> [Task] Transcribe the listing word for word. Begin at its first line and end with the line containing "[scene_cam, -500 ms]".

> [The data]
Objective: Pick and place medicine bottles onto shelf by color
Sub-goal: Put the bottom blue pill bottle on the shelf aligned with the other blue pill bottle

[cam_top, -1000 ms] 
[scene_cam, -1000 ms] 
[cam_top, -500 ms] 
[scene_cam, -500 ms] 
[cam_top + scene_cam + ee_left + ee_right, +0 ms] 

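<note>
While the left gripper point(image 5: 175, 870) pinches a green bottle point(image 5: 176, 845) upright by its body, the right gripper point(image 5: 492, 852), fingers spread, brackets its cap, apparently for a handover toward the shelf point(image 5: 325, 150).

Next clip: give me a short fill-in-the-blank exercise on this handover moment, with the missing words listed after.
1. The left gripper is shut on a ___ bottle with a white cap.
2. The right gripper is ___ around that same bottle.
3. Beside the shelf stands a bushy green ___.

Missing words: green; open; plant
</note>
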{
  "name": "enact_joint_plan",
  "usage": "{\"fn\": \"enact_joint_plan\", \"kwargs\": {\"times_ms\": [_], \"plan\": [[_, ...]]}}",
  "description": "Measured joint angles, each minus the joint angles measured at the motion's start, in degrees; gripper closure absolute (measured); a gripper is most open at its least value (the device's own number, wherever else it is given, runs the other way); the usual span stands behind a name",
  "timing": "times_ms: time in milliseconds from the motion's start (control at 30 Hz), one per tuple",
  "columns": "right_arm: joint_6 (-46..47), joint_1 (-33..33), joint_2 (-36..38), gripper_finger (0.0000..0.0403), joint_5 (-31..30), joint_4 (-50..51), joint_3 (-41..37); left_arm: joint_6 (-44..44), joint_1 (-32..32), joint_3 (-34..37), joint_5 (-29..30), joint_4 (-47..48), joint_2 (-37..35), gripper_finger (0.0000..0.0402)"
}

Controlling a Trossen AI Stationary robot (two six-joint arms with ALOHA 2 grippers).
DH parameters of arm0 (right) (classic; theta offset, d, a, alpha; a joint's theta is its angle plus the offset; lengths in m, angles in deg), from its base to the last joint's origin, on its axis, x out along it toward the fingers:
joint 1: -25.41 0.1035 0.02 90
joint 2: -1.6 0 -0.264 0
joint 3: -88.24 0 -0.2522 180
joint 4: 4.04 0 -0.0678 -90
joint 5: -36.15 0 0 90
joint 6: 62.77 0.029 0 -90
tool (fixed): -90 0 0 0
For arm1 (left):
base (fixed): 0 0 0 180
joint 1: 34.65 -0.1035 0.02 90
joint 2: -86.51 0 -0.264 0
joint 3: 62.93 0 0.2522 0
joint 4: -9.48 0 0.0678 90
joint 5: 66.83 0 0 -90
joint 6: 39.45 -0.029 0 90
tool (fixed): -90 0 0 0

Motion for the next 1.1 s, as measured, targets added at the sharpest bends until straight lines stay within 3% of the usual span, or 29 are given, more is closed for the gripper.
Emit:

> [Answer to the problem]
Objective: Pick and place medicine bottles onto shelf by color
Sub-goal: Put the bottom blue pill bottle on the shelf aligned with the other blue pill bottle

[cam_top, -1000 ms] 
[scene_cam, -1000 ms] 
[cam_top, -500 ms] 
[scene_cam, -500 ms] 

There is nothing further to the answer.